True they are way down there in the list of things you need worry about these days, but given a massive enough volume of data and cheap enough infrastructure you might have to tweak your code to ease up on one or the other.
What you are interested aren’t parameters, rather they are intrinsic properties of an algorithm.
Anyway, another property you might be interested in, and analyse an algorithm for, concerns heuristics (or rather, approximation algorithms), i.e. algorithms which don’t find an exact solution but rather one that is (hopefully) good enough.
You can analyze how far a solution is from the theoretical optimal solution in the worst case. For example, an existing algorithm (forgot which one) approximates the optimal travelling salesman tour by a factor of two, i.e. in the worst case it’s twice as long as the optimal tour.

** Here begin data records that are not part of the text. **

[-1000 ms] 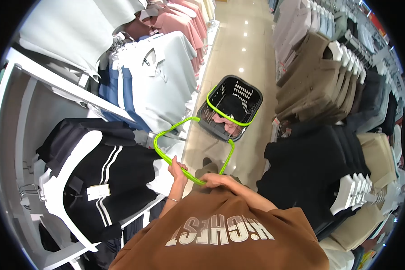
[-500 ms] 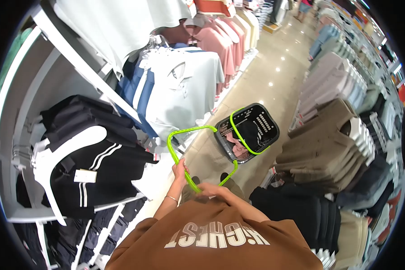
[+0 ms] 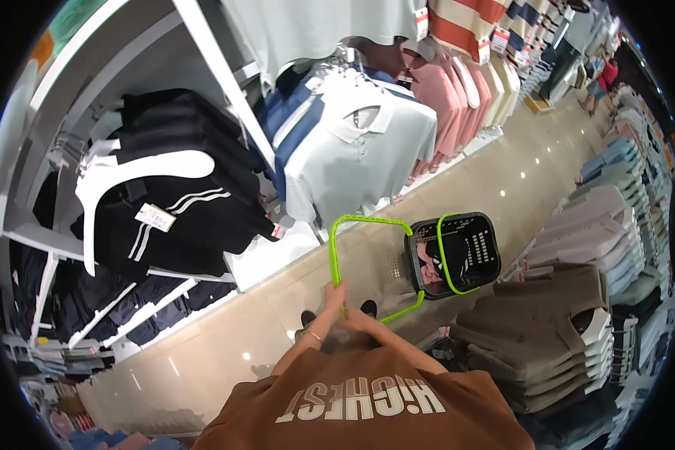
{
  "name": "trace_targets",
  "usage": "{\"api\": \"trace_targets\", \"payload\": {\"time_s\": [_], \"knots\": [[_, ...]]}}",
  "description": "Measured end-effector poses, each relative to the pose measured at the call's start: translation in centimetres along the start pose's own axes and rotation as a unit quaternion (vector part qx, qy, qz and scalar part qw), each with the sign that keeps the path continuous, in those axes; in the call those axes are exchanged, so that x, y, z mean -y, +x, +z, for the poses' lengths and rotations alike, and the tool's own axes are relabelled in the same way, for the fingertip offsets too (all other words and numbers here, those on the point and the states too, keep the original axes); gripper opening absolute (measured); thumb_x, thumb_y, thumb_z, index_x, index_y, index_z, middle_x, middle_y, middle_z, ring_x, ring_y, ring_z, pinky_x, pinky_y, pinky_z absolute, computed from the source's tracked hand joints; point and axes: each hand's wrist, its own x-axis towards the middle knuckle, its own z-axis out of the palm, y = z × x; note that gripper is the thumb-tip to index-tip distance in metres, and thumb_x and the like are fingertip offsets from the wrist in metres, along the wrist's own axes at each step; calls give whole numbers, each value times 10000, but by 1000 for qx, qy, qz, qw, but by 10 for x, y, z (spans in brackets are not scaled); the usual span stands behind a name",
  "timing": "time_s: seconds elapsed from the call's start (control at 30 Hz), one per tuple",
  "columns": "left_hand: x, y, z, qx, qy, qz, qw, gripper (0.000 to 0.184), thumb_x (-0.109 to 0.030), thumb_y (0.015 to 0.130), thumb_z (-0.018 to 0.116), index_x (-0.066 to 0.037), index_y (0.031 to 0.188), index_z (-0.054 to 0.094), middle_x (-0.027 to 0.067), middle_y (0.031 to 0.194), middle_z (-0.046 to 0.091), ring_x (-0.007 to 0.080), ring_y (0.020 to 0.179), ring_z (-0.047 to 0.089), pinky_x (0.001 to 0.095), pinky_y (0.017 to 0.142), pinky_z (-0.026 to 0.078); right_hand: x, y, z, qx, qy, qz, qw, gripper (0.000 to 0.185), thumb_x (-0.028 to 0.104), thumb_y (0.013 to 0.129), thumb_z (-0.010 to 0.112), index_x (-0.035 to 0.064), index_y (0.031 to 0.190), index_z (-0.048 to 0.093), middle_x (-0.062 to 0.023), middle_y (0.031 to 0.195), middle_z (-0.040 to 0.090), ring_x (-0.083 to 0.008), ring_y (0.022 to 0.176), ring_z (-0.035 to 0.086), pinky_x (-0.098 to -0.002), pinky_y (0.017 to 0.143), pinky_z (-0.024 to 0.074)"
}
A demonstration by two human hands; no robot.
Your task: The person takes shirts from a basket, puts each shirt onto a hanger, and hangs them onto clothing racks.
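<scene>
Both hands are wrapped round the long lime-green handle (image 3: 335, 247) of a black rolling shopping basket (image 3: 490, 266). My left hand (image 3: 335, 296) closes on its near side. Close beside it, my right hand (image 3: 358, 319) grips the near corner, its fingertips partly hidden. The basket stands tilted on the floor ahead and to the right, with a second green handle (image 3: 444, 255) crossing its opening. Inside lie a pink garment (image 3: 430, 268) and dark clothing with white stripes.
To the left hang black striped shirts (image 3: 191, 217) and a white hanger (image 3: 150, 166). Pale polo shirts (image 3: 360, 157) and pink tops (image 3: 442, 105) line the far rack. Brown shirts (image 3: 525, 330) flank the right side. Another person (image 3: 606, 79) is far down the tiled aisle (image 3: 502, 169).
My view has turned left, so racks and basket sit further right in it. My hands have come closer together on the handle, both still gripping.
</scene>
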Motion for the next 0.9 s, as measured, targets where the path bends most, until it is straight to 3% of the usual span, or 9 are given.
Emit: {"api": "trace_targets", "payload": {"time_s": [0.13,0.23,0.37,0.63,0.9], "knots": [[-8,0,-7,-21,41,9,999,244,-249,870,561,-71,717,495,2,532,437,130,450,430,301,417,347,25,-2,-14,29,-16,33,999,407,247,730,581,-47,1011,606,-246,919,656,-385,868,635,-444,763,487],[-14,16,-17,-47,70,45,995,287,-286,843,600,-52,699,514,34,527,491,151,429,477,327,409,378,91,-20,-36,-78,73,-18,994,389,231,708,587,-62,961,619,-263,882,652,-388,856,639,-436,753,495],[-38,11,-34,-17,64,44,997,304,-305,826,625,-43,701,536,50,531,526,157,425,511,332,411,406,87,3,-27,-68,-6,64,996,372,219,694,577,-87,902,614,-275,836,647,-384,833,646,-433,734,498],[-57,3,-86,0,20,30,999,213,-235,874,580,-88,755,483,-27,532,418,97,431,415,285,382,320,124,24,5,-94,41,23,994,337,221,702,578,-61,882,613,-248,811,648,-359,785,642,-420,691,493],[-48,-21,-199,-51,-79,14,995,222,-228,871,601,-128,759,437,-61,522,356,48,366,330,225,309,247,188,59,61,40,4,-51,998,341,274,770,592,-30,926,603,-219,862,652,-346,823,639,-418,752,492]]}}
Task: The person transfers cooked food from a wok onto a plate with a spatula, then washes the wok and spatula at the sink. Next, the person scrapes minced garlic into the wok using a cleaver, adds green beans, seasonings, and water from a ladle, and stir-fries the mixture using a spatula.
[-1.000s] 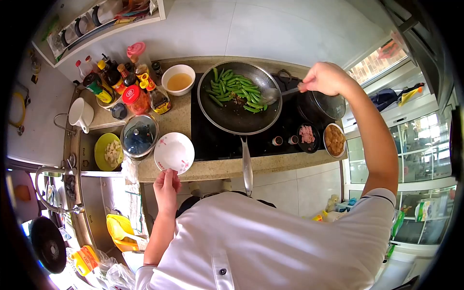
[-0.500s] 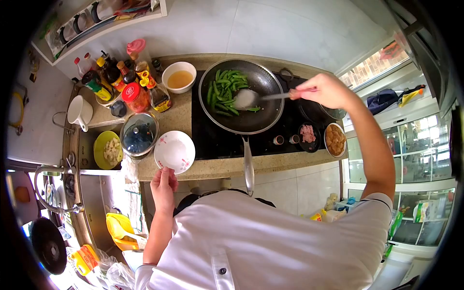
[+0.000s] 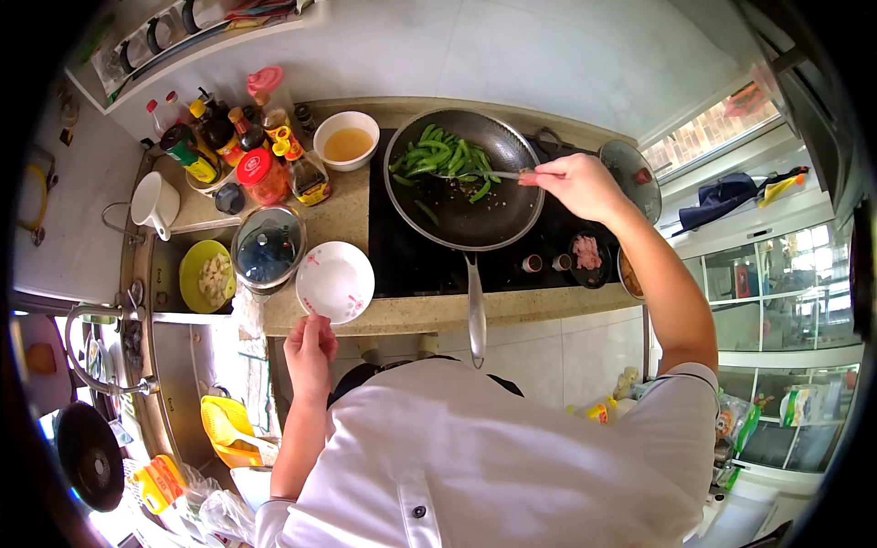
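Note:
My right hand (image 3: 585, 187) is closed around the handle of a metal spatula (image 3: 505, 174). Its blade is among green pea pods (image 3: 437, 155), which hide most of it, in the dark wok (image 3: 498, 215). The wok stands on the black cooktop (image 3: 416, 269) with its long handle (image 3: 476, 320) pointing toward me. My left hand (image 3: 311, 352) pinches the near rim of a white dish (image 3: 336, 283) with pink flowers, held at the counter edge. Nothing but a wet sheen shows inside it.
A bowl of yellowish liquid (image 3: 348, 144) stands left of the wok, near several sauce bottles (image 3: 215, 137). A glass-lidded pot (image 3: 268, 247) sits beside the dish. In the sink is a green bowl (image 3: 194, 279) of pale pieces. Pink meat (image 3: 586, 254) lies right of the wok.
The spatula has moved from lying flat over the wok's middle into the pods, which are now heaped farther up and right. My right hand has shifted slightly left; my left hand still holds the dish.

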Demonstrator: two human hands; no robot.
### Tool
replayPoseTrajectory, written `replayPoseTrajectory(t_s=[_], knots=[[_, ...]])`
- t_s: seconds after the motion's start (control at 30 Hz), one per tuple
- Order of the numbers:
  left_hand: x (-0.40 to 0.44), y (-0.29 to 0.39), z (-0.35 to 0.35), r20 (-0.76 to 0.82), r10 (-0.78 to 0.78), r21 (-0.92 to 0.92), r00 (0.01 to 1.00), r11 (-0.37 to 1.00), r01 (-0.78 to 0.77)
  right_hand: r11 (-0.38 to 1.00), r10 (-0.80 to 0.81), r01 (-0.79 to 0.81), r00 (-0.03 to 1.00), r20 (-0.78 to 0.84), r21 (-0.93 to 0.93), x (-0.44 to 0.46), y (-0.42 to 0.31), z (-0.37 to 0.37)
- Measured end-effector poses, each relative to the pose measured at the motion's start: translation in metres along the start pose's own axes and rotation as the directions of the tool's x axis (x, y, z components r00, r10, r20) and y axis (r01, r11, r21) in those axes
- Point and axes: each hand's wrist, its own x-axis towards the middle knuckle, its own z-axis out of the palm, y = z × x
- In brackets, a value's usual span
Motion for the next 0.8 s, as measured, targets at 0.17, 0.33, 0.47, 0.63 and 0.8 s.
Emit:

Another metric concerns randomized algorithms where randomization is used to prevent unwanted worst-case behaviours. One example is randomized quicksort; quicksort has a worst-case running time of O(n2) which we want to avoid. By shuffling the array beforehand we can avoid the worst-case (i.e. an already sorted array) with a very high probability. Just how high this probability is can be important to know; this is another intrinsic property of the algorithm that can be analyzed using stochastic.

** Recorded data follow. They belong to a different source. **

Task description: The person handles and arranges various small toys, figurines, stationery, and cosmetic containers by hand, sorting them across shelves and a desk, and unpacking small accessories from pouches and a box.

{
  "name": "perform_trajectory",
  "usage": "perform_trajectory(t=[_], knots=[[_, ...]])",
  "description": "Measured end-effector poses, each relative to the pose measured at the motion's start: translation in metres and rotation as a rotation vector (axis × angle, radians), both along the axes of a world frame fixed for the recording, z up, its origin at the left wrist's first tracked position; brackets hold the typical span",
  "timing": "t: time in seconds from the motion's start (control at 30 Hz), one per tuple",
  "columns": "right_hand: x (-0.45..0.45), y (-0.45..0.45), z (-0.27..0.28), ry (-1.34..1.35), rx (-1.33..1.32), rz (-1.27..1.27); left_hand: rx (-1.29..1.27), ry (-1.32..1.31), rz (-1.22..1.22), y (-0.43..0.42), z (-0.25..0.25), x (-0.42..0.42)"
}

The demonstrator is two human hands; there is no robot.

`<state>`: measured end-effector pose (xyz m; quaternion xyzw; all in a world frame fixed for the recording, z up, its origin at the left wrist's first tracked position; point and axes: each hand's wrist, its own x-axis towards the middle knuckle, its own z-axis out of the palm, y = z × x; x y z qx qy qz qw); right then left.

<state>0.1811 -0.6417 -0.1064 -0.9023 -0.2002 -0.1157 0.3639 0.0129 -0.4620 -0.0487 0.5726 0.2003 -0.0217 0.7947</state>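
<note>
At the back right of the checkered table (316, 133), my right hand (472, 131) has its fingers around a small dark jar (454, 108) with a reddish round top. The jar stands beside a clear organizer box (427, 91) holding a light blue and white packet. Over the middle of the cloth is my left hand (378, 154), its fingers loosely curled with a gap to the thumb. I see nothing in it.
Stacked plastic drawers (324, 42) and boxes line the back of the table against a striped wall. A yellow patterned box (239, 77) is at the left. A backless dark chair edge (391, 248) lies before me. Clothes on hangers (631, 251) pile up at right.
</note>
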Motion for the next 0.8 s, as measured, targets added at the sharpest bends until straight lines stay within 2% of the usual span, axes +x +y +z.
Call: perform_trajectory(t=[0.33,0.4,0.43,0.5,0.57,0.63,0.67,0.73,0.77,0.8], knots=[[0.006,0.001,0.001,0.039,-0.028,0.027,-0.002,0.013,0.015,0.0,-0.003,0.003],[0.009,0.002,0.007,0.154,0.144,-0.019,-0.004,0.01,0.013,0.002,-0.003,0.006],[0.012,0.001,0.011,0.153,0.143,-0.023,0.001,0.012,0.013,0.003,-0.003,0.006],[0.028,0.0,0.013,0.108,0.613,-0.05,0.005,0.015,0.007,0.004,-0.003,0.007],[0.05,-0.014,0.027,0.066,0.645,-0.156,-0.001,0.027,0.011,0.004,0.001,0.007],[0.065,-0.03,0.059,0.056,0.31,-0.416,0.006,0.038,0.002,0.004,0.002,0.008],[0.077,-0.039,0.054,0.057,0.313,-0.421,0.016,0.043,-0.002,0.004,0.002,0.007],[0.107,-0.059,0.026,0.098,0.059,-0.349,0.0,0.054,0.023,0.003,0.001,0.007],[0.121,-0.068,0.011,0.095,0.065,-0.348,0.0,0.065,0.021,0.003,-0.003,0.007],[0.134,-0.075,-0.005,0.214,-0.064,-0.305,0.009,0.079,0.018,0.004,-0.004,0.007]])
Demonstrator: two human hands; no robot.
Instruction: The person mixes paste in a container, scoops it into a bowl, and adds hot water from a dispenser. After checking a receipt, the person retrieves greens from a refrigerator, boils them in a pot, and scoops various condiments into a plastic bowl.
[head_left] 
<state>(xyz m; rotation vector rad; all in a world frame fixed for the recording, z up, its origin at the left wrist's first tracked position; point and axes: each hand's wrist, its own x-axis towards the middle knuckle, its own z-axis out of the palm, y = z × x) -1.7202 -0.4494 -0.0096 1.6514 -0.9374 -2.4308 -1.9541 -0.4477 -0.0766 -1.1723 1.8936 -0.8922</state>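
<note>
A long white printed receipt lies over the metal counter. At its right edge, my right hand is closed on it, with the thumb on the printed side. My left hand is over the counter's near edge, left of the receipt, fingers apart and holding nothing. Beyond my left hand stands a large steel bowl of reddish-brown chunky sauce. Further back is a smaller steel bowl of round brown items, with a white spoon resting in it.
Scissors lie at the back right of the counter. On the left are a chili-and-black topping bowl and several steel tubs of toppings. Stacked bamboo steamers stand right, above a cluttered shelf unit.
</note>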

For numeric algorithms, there's also the property of continuity: that is, whether if you change input slightly, output also changes only slightly. See also Continuity analysis of programs on Lambda The Ultimate for a discussion and a link to an academical paper.
For lazy languages, there's also strictness: f is called strict if f _|_ = _|_ (where _|_ denotes the bottom (in the sense of domain theory), a computation that can't produce a result due to non-termination, errors etc.), otherwise it is non-strict. For example, the function \x -> 5 is non-strict, because (\x -> 5) _|_ = 5, whereas \x -> x + 1 is strict.

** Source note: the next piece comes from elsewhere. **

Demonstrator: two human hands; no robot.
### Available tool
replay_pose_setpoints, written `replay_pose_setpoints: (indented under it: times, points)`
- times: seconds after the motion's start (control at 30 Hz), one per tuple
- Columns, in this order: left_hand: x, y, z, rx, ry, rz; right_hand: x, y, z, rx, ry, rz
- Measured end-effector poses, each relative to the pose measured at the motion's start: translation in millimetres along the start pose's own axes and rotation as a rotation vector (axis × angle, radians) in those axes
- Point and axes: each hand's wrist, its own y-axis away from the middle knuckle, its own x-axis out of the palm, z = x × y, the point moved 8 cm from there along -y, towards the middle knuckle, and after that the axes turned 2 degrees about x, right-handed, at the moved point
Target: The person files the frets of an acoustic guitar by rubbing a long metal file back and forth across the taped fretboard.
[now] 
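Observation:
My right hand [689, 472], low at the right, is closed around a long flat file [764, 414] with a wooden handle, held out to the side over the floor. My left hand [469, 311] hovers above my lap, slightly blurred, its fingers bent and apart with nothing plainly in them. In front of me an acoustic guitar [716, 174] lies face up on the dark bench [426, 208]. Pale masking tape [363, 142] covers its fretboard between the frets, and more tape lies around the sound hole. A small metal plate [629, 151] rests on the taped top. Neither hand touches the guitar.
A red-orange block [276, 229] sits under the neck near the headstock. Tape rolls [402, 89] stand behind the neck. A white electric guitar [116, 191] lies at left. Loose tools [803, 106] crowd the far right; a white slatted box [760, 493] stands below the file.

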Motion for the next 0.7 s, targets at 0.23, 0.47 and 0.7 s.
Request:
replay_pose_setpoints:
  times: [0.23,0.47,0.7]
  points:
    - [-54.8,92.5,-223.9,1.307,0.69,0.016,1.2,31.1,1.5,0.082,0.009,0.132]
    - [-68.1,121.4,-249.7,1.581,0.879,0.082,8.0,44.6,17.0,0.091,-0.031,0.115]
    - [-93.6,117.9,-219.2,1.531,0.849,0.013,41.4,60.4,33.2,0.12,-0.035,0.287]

Another property is determinicity: whether the result of the algorithm (or its other properties, such as running time or space consumption) depends solely on its input.
All these things in the other answers about the quality of various algorithms are important and should be considered.
But time and space are two things that vary at some rate compared to the size of the input (n). So what else can vary according to n?
There are several that are related to I/O. For example, the number of writes to a disk is an important one, which may not be directly shown by space and time estimates alone. This becomes particularly important with flash memory, where the number of writes to the same memory location is the significant metric in some algorithms.
Another I/O metric would be "chattiness". A networking protocol might send shorter messages more often adding up to the same space and time as another networking protocol, but some aspect of the system (perhaps billing?) might make minimizing either the size or number of the messages desireable.
And that brings us to Cost, which is a very important algorithmic consideration sometimes. The cost of an algorithm may be affected by both space and time in different amounts (consider the separate costing of server storage space and gigabits of data transfer), but the cost is the thing that you wish to minimize overall, so it may have its own big-O estimations.